The Offering Statement has been revised to include the following disclosure:
“In the event of a change to the purchase price between the date on which the purchaser signs the subscription agreement and a closing (the date upon which funds are received by the Company and the Class A Units are issued), the Company will contact the prospective purchaser via e-mail and will require such purchaser to either acknowledge and agree to the updated purchase price or withdraw its subscription by executing an acknowledgment and replying to the Company within five (5) days of the receipt of such email. Failure to reply within five (5) days shall constitute a withdrawal of a purchaser’s subscription.”
Because a purchaser has the right to withdraw its subscription prior to a closing, there would not be a need to reimburse any over payment.

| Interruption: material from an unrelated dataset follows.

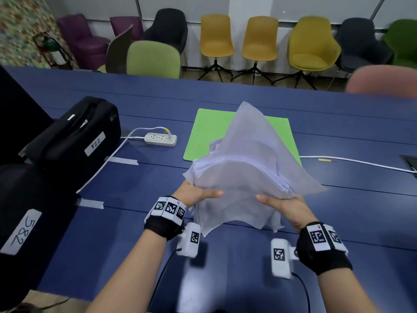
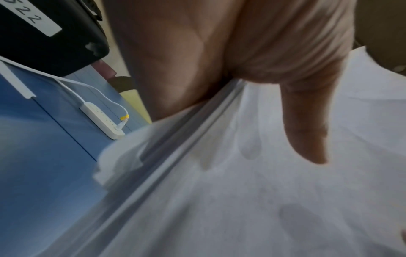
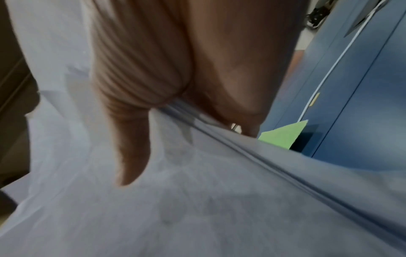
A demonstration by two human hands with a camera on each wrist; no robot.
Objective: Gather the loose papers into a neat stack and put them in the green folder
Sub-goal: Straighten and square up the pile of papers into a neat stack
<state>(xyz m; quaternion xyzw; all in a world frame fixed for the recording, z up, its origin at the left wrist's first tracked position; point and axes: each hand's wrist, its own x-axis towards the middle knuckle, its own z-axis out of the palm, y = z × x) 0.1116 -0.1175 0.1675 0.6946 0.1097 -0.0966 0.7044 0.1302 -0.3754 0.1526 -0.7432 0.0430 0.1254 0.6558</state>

2. We note your disclosure on pages 6, 55 and 137 that if you do not raise $500,000 within 12 months, you will cancel the offering and release all funds from the escrow account or the subscriber's account at Folio Investments, Inc. to the investors. We also note your disclosure on page 138 which states that “[i]f we do not raise at least $500,000 by the date that is 36 months after the qualification date of this offering ("Termination Date"), we will promptly return all funds in the escrow account and an investor's funds that are in such investor's Folio account will remain in their Folio account, and we will stop offering Class A Units.” Please reconcile these seemingly inconsistent statements or tell us why such a reconciliation is not required.
The Offering Statement has been revised to reconcile these statements at 12 months.
Management Compensation, page 14
3. We note that Loan Arrangement and Funding Fees will be considered income of your company and would be distributed equally between the holders of the Class A Units and Class B Units. Please provide additional disclosure as to how these fees will be treated when distributing income among the holders of Class A Units and Class B Units. For instance, if you have multiple sources of revenue, what portion of your net income will be split equally between the holders of Class A Units and Class B Units.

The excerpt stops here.